Large Board and Care Facilities - These facilities are for people who need assistance but can perform some care for themselves. They can have a private room or a roommate. They eat in a communal dining room or can leave with family members for meals or activities. Most likely, skilled nursing is not provided by the facility unless a home health agency sends a nurse over.
Small Board and Care Facilities - These are houses in a residential area. There are generally 4-6 clients in each house. This environment is run more like a private home. The clients eat in the dining room together at the dining room table. They sit in the yard or watch TV in the living room. The care here is more intimate since it is a smaller setting. All medication is given to them. There are certain qualifications to living here. For example, you cannot require Foley catheter care, or be bedridden.
Senior Residences - These are apartments or studios in a large building. A client or couple lives in their own private unit.
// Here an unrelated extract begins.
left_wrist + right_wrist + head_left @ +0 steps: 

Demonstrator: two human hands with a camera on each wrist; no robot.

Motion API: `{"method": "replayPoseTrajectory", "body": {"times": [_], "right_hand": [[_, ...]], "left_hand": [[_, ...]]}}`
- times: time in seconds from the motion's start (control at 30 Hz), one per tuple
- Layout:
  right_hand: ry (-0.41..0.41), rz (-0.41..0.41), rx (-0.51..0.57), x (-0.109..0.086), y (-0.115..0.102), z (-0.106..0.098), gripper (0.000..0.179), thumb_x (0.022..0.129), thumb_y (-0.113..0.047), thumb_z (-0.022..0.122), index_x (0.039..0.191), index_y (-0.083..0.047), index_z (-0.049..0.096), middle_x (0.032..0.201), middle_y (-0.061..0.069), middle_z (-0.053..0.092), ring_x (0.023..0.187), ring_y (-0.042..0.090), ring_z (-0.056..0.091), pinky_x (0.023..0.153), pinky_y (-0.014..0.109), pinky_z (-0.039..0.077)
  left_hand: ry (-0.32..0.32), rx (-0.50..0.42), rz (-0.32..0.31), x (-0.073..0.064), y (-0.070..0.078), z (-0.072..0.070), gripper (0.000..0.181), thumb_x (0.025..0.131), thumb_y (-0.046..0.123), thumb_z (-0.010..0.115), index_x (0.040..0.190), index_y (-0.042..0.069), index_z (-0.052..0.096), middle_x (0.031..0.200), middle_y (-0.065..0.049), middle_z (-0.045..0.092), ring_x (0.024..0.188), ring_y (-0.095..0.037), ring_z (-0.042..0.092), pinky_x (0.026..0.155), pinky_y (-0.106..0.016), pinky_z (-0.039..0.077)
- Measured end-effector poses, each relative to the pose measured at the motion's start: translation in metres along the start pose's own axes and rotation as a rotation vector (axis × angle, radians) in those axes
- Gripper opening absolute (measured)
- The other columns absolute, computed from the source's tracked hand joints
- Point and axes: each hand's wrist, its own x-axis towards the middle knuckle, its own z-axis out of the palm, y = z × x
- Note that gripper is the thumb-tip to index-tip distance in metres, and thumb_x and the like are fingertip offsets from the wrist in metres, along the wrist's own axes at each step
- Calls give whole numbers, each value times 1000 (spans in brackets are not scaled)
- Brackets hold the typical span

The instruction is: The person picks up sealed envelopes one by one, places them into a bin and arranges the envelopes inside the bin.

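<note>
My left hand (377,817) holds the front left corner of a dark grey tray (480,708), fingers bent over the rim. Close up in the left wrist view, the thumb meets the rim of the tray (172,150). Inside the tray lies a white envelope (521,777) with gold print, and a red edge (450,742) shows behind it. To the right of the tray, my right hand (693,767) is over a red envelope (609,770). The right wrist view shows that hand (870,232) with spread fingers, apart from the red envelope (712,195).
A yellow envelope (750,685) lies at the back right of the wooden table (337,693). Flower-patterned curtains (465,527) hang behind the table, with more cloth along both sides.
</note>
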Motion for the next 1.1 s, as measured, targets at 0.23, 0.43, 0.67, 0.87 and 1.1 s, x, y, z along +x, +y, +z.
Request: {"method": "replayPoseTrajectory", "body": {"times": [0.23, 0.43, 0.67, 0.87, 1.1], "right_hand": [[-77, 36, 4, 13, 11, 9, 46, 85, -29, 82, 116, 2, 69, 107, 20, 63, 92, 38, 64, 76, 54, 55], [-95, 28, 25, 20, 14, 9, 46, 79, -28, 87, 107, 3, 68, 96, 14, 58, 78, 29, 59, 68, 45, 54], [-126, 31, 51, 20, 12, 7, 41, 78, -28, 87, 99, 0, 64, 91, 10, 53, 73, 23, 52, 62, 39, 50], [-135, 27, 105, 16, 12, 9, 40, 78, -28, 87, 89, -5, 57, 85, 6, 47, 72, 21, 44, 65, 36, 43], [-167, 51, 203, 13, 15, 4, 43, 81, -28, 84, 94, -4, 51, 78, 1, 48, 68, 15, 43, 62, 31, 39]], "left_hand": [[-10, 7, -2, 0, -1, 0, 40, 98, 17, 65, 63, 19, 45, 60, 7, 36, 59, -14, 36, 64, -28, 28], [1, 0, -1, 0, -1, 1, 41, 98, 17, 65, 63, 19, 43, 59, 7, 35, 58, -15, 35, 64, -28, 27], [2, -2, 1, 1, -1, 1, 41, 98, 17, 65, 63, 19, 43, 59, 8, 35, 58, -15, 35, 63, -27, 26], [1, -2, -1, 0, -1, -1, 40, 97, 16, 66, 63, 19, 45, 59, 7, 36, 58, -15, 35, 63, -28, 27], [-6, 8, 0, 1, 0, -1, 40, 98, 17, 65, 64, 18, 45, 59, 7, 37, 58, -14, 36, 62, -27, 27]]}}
There are planned activities and community buses for their trips to the grocery or pharmacy. They have the option of eating in the communal dining room or in their own apartment. They can order maid service, laundry service, etc. The clients here are responsible for their own medication.
Assisted Living - This type of environment is located generally in a senior residence. The client has the same type of unit but is assisted with personal hygiene, ambulating, medication and housekeeping.